• **WORK REQUEST**: When you reach the line in the listing below that contains "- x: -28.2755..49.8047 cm", begin returning lines exactly as written, and stop after the line that contains "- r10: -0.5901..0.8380". Return no other lines.

• **DATA EXTRACT**:
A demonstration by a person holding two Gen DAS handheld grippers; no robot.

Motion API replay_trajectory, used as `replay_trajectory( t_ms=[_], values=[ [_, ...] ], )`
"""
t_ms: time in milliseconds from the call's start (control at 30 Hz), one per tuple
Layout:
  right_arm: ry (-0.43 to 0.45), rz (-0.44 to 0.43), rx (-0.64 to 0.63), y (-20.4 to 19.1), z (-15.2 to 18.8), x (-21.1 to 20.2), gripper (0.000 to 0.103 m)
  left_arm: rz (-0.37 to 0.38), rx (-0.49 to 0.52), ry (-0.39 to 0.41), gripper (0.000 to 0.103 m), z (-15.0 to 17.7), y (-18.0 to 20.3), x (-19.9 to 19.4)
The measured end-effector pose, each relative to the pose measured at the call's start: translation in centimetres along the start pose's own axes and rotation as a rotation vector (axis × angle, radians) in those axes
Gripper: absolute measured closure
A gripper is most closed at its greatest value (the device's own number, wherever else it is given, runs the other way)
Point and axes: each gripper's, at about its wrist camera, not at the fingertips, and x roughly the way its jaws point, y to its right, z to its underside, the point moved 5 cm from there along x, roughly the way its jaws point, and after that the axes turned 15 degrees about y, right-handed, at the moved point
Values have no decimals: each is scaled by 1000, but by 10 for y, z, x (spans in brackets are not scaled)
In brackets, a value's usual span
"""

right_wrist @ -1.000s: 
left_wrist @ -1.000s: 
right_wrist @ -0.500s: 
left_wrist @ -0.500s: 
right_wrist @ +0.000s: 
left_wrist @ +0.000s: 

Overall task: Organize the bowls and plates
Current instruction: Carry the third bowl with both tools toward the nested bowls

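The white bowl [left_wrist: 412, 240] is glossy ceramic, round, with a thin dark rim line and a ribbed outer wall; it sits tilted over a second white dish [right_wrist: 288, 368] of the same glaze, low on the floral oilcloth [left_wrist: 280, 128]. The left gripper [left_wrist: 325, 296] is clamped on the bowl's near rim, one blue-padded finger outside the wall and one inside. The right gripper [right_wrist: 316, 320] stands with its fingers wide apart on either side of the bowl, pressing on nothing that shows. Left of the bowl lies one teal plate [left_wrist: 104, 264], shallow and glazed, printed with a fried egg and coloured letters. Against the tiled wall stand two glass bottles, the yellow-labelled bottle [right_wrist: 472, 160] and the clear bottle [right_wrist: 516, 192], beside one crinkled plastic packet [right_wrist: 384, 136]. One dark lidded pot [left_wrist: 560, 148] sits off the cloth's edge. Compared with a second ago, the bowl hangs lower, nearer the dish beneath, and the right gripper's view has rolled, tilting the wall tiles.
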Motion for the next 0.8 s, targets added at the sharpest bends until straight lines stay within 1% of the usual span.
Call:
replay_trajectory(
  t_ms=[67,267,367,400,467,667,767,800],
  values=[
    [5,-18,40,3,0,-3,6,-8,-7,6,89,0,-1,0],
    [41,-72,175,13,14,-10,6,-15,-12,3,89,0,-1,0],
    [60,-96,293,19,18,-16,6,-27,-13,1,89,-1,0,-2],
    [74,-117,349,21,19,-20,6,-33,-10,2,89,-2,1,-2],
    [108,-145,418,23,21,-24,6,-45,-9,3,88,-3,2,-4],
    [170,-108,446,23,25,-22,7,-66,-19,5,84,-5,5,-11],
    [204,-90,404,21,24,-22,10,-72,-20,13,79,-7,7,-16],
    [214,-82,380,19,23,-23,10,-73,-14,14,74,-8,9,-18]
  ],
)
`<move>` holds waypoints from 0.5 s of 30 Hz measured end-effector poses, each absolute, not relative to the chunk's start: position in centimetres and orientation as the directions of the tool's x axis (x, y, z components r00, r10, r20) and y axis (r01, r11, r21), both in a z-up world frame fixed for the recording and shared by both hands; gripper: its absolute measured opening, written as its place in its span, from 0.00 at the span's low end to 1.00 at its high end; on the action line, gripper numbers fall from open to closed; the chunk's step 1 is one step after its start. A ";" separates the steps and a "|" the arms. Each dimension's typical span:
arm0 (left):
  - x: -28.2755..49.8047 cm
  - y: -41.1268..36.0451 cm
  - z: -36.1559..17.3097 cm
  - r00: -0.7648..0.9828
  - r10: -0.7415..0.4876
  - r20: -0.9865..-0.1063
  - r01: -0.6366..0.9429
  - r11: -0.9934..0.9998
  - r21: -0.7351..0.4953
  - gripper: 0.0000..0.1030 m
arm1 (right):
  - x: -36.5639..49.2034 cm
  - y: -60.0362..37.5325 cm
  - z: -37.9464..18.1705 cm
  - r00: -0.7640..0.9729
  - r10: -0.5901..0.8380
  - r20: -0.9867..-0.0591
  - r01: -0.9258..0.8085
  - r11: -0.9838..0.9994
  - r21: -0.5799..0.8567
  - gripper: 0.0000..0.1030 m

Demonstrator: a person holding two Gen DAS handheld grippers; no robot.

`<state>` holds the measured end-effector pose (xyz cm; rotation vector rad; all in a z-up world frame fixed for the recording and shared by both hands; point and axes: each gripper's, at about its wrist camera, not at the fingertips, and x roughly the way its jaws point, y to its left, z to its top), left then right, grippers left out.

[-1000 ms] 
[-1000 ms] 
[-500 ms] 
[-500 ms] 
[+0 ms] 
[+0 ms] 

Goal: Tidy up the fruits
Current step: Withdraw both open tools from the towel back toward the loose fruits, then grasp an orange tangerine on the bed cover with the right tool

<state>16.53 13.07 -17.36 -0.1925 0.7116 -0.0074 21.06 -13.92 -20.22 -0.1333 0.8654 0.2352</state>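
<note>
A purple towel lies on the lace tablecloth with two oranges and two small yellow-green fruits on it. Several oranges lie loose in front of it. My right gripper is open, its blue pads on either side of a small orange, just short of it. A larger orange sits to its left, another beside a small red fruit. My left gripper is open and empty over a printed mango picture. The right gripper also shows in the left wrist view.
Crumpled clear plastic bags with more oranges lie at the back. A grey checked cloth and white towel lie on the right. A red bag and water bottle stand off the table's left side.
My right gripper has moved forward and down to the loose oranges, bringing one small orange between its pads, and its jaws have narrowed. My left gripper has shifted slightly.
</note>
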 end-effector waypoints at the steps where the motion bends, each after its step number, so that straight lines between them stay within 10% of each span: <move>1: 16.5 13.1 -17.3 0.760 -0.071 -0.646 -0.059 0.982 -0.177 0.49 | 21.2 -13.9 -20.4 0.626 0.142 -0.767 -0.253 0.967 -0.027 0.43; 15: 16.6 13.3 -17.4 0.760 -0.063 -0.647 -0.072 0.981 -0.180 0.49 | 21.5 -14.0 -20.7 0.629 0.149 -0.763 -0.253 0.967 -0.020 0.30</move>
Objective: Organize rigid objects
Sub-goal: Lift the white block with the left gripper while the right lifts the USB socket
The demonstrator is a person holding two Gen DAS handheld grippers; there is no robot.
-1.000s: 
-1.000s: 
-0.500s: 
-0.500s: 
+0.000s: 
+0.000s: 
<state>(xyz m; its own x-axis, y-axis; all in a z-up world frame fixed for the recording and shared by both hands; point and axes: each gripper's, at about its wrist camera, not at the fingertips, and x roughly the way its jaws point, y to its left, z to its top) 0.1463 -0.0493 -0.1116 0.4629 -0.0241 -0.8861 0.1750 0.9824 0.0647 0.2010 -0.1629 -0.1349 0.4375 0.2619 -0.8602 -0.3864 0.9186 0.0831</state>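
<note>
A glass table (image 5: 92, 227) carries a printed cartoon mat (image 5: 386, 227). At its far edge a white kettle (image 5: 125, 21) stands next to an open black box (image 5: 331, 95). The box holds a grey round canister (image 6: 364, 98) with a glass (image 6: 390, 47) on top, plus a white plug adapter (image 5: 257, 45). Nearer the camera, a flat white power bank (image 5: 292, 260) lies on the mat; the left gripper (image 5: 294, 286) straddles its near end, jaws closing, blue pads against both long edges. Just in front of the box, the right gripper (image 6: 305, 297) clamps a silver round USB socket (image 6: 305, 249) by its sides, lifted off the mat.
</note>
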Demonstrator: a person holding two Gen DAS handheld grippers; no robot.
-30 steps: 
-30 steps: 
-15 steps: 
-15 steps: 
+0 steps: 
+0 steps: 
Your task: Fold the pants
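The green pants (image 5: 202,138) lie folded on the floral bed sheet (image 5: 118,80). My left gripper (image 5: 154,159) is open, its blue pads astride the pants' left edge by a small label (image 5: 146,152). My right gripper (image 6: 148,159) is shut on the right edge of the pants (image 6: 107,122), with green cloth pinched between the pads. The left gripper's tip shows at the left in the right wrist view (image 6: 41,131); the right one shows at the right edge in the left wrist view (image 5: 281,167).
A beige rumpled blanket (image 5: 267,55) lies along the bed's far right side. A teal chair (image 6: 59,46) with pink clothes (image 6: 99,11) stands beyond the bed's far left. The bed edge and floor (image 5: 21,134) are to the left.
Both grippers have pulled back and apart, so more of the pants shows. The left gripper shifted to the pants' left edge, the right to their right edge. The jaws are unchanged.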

• **PROBLEM SOLUTION**:
  - x: -28.2755..49.8047 cm
  - y: -41.1268..36.0451 cm
  - z: -36.1559..17.3097 cm
  - r00: -0.7648..0.9828
  - r10: -0.7415..0.4876
  - r20: -0.9865..-0.1063
  - r01: -0.6366..0.9429
  - r11: -0.9934..0.9998
  - r21: -0.7351..0.4953
  - gripper: 0.0000..0.1030 m
arm1 (right):
  - x: -36.5639..49.2034 cm
  - y: -60.0362..37.5325 cm
  - z: -37.9464..18.1705 cm
  - r00: -0.7640..0.9729
  - r10: -0.5901..0.8380

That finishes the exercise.